Manuel Cabral y Aguado Bejarano (1827-1891): La Copla (1850-1890).Manuel Cabral y Aguado Bejarano (1827-1891): La Copla (1850-1890).
Óleo sobre lienzo, 45 x 38 cm.
Museo Nacional del Romanticismo (CE0141).


Escena costumbrista, desarrollada en el interior de una taberna. En primer término, destaca un grupo formado por tres personajes. En el centro, sentada, una mujer con flores en el pelo, chaquetilla con pasamanería en los puños, mantón de talle bordado y rematado con flecos. A su izquierda, un joven de largas patillas vestido con sombrero calañés, chaleco, faja, calzón y polainas tocando la guitarra. Al otro lado, a su derecha, un joven en camisa, con la chaquetilla colgada del hombro, chaleco y pantalón con faja encarnada que levanta su sombrero mientras observa a la mujer. En el interior de la estancia se despliegan algunos enseres de mobiliario popular, como una silla de anea y cacharros de barro.

Escena de tono amable, de dibujo muy cuidado y excelente colorido, en la que el autor se detiene en realizar una descripción pormenorizada de los personajes representados.
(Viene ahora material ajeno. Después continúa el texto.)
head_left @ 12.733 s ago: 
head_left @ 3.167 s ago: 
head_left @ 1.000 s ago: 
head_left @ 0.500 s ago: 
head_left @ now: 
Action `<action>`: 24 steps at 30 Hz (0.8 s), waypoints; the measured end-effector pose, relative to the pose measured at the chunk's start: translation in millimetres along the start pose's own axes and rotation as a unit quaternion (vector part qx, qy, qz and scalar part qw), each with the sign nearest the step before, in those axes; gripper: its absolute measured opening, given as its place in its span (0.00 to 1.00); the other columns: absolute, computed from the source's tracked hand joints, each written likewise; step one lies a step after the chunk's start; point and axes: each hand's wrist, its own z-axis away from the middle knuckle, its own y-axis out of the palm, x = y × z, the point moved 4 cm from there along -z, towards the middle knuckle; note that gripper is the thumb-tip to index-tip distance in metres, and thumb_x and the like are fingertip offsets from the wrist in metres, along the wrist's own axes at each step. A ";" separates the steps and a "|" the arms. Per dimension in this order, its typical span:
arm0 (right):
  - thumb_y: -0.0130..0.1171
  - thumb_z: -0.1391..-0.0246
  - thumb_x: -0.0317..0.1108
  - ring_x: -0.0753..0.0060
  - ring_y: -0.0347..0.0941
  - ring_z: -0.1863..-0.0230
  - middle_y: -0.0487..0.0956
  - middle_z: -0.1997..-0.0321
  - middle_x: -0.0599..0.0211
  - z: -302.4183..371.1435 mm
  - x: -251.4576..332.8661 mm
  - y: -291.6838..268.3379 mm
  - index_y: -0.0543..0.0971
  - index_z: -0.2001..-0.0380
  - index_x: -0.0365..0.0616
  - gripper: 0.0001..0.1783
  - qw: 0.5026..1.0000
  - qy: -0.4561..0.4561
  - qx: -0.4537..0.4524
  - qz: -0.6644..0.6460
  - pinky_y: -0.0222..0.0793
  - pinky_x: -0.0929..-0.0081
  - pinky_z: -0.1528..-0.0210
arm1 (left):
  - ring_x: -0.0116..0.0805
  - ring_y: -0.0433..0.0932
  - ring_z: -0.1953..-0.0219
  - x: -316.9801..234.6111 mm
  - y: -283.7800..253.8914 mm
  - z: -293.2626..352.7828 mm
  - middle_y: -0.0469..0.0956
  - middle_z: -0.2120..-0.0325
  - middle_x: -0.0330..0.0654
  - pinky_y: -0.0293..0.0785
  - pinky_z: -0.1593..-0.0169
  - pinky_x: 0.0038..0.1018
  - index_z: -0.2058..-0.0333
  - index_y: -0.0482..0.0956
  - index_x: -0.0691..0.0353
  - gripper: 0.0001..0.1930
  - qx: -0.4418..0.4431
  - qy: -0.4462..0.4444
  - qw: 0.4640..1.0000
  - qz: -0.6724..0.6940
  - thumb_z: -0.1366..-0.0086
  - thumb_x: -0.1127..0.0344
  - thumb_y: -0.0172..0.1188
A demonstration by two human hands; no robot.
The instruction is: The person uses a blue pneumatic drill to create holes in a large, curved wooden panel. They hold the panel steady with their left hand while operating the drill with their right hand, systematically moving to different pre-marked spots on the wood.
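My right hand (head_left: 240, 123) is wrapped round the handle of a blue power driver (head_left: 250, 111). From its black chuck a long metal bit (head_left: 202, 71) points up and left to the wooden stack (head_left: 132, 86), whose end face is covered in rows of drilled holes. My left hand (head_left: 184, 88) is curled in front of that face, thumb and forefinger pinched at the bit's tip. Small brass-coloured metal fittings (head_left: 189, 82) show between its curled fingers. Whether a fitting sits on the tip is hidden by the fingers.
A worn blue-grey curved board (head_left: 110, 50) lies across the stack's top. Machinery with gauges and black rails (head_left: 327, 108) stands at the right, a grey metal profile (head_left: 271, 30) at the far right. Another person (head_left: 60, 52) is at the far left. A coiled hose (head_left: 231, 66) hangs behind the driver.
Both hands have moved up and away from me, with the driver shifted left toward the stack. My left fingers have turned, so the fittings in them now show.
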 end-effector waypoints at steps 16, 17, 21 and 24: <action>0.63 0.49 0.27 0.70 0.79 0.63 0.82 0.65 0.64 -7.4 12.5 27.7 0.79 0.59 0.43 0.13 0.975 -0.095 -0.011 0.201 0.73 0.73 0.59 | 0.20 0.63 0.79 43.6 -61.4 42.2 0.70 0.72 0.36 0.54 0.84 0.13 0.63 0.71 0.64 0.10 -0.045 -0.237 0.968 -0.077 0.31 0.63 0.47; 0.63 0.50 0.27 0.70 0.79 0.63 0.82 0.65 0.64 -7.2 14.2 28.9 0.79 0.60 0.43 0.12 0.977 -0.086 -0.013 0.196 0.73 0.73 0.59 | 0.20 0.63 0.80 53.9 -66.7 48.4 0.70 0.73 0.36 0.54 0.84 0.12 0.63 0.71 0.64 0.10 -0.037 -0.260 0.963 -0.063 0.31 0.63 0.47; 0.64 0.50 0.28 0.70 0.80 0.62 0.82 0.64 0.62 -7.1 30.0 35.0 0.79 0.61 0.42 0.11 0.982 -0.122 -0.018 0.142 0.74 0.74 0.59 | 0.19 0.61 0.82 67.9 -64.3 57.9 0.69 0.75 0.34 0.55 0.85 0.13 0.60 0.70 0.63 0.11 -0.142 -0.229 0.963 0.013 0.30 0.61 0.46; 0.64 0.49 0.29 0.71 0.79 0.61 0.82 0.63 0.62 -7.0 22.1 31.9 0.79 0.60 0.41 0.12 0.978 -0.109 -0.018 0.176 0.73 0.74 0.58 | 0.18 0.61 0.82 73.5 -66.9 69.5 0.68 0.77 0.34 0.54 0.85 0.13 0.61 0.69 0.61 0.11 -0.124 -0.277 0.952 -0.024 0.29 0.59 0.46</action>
Manuel Cabral junto con Valeriano Domínguez Bécquer, son los pintores costumbristas que más frecuentemente representaron el tema de los bailes de las clases populares, haciéndolos protagonistas indiscutibles del cuadro. Dentro de estos asuntos de bailes, destaca el óleo sobre tabla de Valeriano Domínguez Bécquer, Baile de campesinos en Soria (Museo del Romanticismo, Inv. CE1916).

Las pinturas costumbristas de Manuel Cabral alcanzaron notable fama y clientela entre la nueva burguesía sevillana de la época, debido a que supo plasmar con gran detallismo y minuciosidad las escenas de la vida cotidiana de la Andalucía del momento. Esta nueva clientela, solicitaba imágenes alegres y desenfadadas de asunto profano, para el ornato de sus viviendas. En la creación de esta temática costumbrista también tuvieron especial relevancia los viajeros extranjeros, que, ensimismados por las escenas de la vida popular, no dudaron en adquirirlas para llevárselas como recuerdo, creando una iconografía desarrollada ampliamente por los artistas españoles a lo largo de el siglo XIX.